### Problem to solve
The answer is to be an exact copy of the lines below running from the line with "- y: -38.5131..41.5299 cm" down to the line with "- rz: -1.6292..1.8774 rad", both ends included, and nothing more.

○ ○ ○

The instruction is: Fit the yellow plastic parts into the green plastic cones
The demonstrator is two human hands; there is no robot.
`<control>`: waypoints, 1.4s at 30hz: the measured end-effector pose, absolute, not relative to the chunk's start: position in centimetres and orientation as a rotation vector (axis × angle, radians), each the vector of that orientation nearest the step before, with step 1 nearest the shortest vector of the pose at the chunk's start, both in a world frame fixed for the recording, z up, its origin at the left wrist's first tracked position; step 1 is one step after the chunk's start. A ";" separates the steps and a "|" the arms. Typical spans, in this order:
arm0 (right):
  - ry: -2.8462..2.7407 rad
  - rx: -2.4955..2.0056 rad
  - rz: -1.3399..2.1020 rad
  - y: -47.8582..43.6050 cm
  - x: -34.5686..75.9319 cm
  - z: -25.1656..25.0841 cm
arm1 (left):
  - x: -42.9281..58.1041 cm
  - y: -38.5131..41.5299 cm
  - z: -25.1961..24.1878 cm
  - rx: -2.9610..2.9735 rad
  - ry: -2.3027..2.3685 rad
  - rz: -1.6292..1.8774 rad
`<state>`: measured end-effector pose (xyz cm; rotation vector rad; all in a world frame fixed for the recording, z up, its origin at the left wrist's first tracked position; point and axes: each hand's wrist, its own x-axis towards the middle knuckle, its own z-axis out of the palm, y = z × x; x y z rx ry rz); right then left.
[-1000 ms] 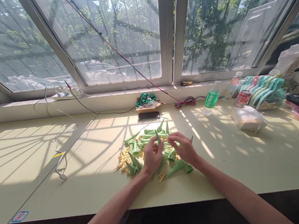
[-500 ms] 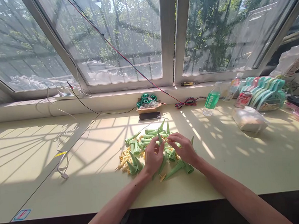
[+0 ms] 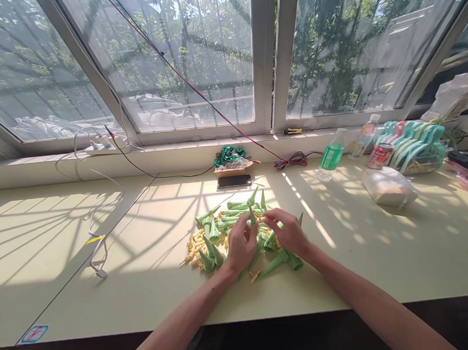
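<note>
A heap of green plastic cones [image 3: 236, 217] and small yellow pieces [image 3: 194, 246] lies in the middle of the pale table [image 3: 146, 296]. My left hand [image 3: 240, 246] is over the heap, fingers pinched round one green cone [image 3: 251, 216] that points up. My right hand [image 3: 288, 232] sits just to its right, fingers curled and pinched towards the same cone; a small yellow piece seems to be at its fingertips.
A black phone [image 3: 234, 181] and a small box of green wire [image 3: 229, 162] lie behind the heap. White cables [image 3: 98, 257] trail at the left. Bottles [image 3: 330, 161], a can [image 3: 379, 155], a plastic bag [image 3: 387, 186] and teal hangers [image 3: 414, 143] stand at the right.
Both hands have stayed over the heap with the cone between them; the fingers shifted slightly closer together. The view has tilted a little.
</note>
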<state>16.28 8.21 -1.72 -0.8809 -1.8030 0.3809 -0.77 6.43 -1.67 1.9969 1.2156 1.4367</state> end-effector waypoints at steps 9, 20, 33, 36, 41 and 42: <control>-1.785 -0.893 0.376 8.4 16.5 -1.9 | -0.8 6.4 -2.2 2.101 1.201 1.427; -1.851 -0.829 0.469 8.0 16.2 -1.5 | -0.9 6.7 -2.3 2.018 1.222 1.443; -1.876 -0.971 0.429 8.4 16.3 -1.8 | -0.8 6.5 -2.0 2.164 1.226 1.435; -1.885 -0.989 0.452 8.4 16.4 -1.8 | -0.8 6.5 -2.0 2.191 1.215 1.454; -1.871 -0.989 0.467 8.4 16.4 -1.8 | -0.7 6.5 -2.0 2.222 1.208 1.475; -1.869 -0.992 0.461 8.5 16.4 -1.8 | -0.7 6.5 -2.0 2.230 1.206 1.476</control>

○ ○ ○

### Reply
  - y: -38.5131..41.5299 cm
  - z: -25.1961..24.1878 cm
  - rx: -2.9610..2.9735 rad
  - ry: -2.3027..2.3685 rad
  - rz: -1.6292..1.8774 rad

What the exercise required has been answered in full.